Pictures are to be left out, and only the lines below starting at the one with "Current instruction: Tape" and ending at the one with "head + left" are to be reproduced, each exactly, both ends included.
*** Opening Available data ***
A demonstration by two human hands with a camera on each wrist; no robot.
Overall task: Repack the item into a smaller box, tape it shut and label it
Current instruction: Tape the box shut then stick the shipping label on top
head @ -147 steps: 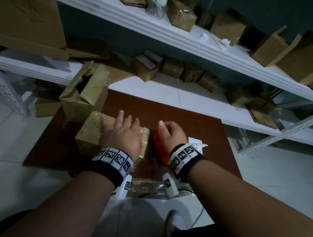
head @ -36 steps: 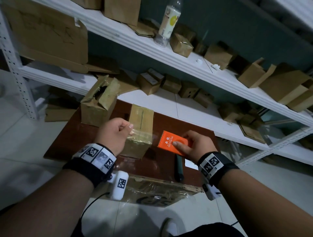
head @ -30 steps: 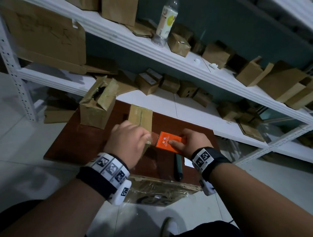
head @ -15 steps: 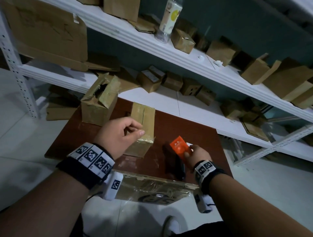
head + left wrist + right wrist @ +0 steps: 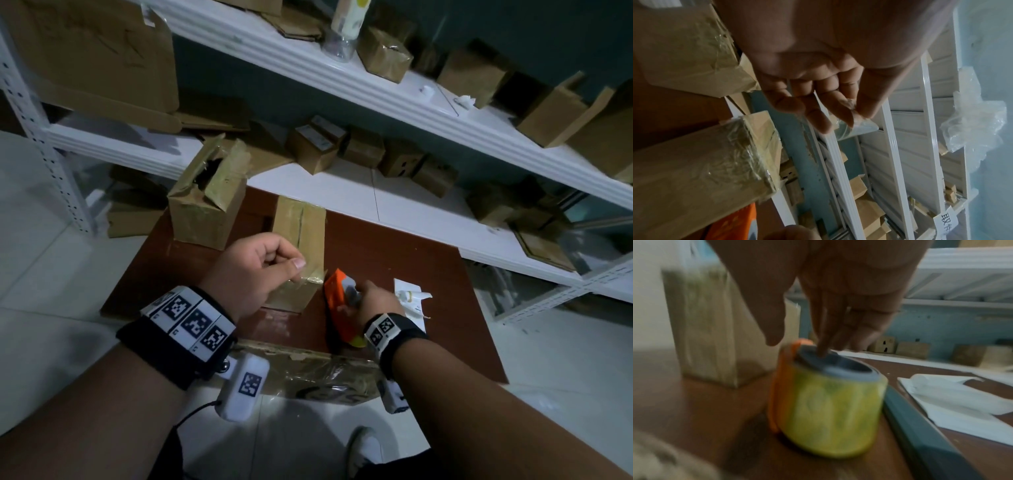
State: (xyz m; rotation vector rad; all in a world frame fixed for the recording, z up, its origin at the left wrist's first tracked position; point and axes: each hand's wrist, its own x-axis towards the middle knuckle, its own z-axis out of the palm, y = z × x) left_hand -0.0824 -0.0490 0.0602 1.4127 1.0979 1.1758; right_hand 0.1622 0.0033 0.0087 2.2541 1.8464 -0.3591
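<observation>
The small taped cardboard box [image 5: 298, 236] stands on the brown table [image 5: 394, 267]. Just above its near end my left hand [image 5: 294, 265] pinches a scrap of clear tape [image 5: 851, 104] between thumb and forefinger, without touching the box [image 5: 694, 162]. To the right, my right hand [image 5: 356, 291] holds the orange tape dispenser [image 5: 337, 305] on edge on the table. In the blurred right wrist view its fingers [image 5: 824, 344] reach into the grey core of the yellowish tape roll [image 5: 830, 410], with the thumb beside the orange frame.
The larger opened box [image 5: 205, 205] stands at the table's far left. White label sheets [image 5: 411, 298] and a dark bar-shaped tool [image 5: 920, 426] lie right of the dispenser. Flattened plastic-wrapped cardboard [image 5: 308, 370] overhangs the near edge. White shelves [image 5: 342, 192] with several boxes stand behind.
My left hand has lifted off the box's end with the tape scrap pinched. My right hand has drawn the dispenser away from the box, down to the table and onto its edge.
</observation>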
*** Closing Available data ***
▸ The completed task:
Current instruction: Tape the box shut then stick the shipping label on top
head @ -147 steps: 
head @ -36 steps: 
head @ -30 steps: 
head @ -15 steps: 
head + left wrist + right wrist @ +0 steps: 

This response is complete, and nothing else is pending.